┌─ The data

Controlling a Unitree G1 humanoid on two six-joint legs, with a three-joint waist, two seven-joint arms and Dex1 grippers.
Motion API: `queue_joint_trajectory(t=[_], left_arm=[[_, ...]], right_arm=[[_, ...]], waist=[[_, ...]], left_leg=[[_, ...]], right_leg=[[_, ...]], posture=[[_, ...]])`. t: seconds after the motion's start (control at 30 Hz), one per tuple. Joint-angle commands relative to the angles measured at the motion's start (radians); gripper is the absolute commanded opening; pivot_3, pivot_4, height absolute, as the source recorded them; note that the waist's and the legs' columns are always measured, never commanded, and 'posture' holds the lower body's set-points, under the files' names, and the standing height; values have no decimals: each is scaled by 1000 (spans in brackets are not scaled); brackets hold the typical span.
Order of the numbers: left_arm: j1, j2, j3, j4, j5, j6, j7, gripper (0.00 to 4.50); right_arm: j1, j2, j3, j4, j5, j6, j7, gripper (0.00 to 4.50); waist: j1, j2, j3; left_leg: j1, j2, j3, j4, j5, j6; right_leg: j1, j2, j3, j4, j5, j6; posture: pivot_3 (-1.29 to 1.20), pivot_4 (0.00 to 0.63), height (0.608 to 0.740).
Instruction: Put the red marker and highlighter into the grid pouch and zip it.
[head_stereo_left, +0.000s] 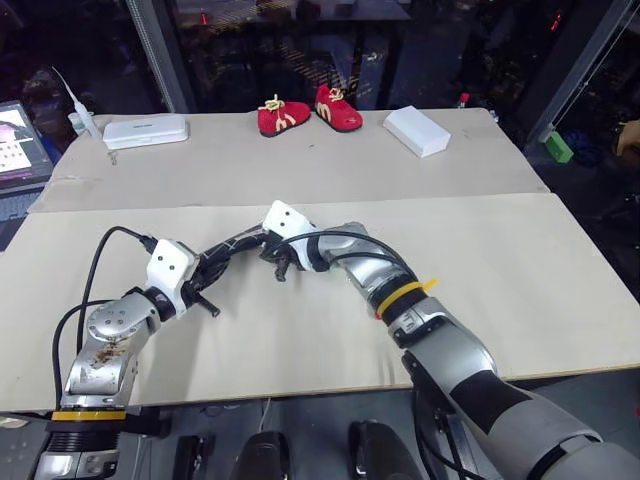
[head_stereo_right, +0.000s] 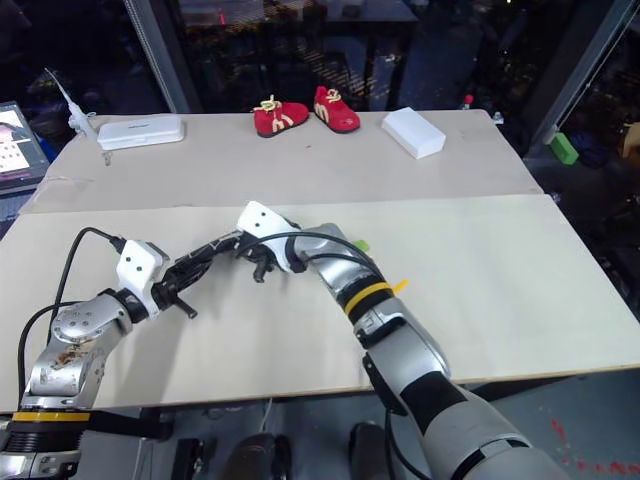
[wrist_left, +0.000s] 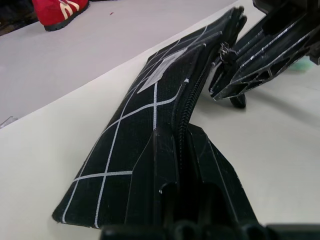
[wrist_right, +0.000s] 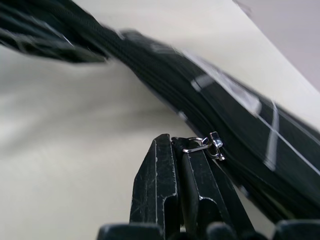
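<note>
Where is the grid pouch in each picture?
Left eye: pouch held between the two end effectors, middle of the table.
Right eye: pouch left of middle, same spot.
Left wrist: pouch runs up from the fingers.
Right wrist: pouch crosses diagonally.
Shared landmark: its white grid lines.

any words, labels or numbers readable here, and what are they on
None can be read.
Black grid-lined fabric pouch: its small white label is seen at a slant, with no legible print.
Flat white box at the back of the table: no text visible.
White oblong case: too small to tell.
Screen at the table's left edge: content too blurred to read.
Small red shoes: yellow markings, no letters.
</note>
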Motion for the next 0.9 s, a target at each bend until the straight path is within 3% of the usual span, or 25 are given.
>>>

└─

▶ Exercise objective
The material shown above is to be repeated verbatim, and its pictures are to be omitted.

▶ Written solution
Controlling a Unitree G1 humanoid on two six-joint legs, with a three-joint waist, two seven-joint arms and Dex1 grippers.
Motion API: `queue_joint_trajectory(t=[_], left_arm=[[_, ...]], right_arm=[[_, ...]], waist=[[_, ...]], left_leg=[[_, ...]], right_leg=[[_, ...]], posture=[[_, ...]])`. t: seconds after the motion's start (control at 30 Hz), one per tuple. Joint-angle commands relative to the angles measured at the motion's start (radians); gripper is the absolute commanded opening; pivot_3, pivot_4, height absolute, as the source recorded them; note that the waist's and the legs' columns are always measured, never commanded, and 'posture' holds the lower body's set-points, under the files' names, and the standing height; values have no decimals: each is scaled by 1000 (spans in brackets are not scaled); brackets hold the typical span.
Order of the numbers: left_arm: j1, j2, j3, j4, j5, j6, j7, gripper (0.00 to 4.50); right_arm: j1, j2, j3, j4, j5, j6, j7, gripper (0.00 to 4.50); waist: j1, j2, j3; left_leg: j1, j2, j3, j4, j5, j6; right_leg: j1, j2, j3, j4, j5, j6; posture: pivot_3 (-1.29 to 1.20), pivot_4 (0.00 to 0.63), height (0.608 to 0.740).
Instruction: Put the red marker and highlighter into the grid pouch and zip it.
[head_stereo_left, +0.000s] 
[head_stereo_right, +0.000s] 
[wrist_left, +0.000s] 
[wrist_right, +0.000s] 
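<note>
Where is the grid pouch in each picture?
Left eye: pouch held between the two end effectors, middle of the table.
Right eye: pouch left of middle, same spot.
Left wrist: pouch runs up from the fingers.
Right wrist: pouch crosses diagonally.
Shared landmark: its white grid lines.

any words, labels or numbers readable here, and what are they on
None can be read.
Black grid-lined fabric pouch: its small white label is seen at a slant, with no legible print.
Flat white box at the back of the table: no text visible.
White oblong case: too small to tell.
Screen at the table's left edge: content too blurred to read.
Small red shoes: yellow markings, no letters.
</note>
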Motion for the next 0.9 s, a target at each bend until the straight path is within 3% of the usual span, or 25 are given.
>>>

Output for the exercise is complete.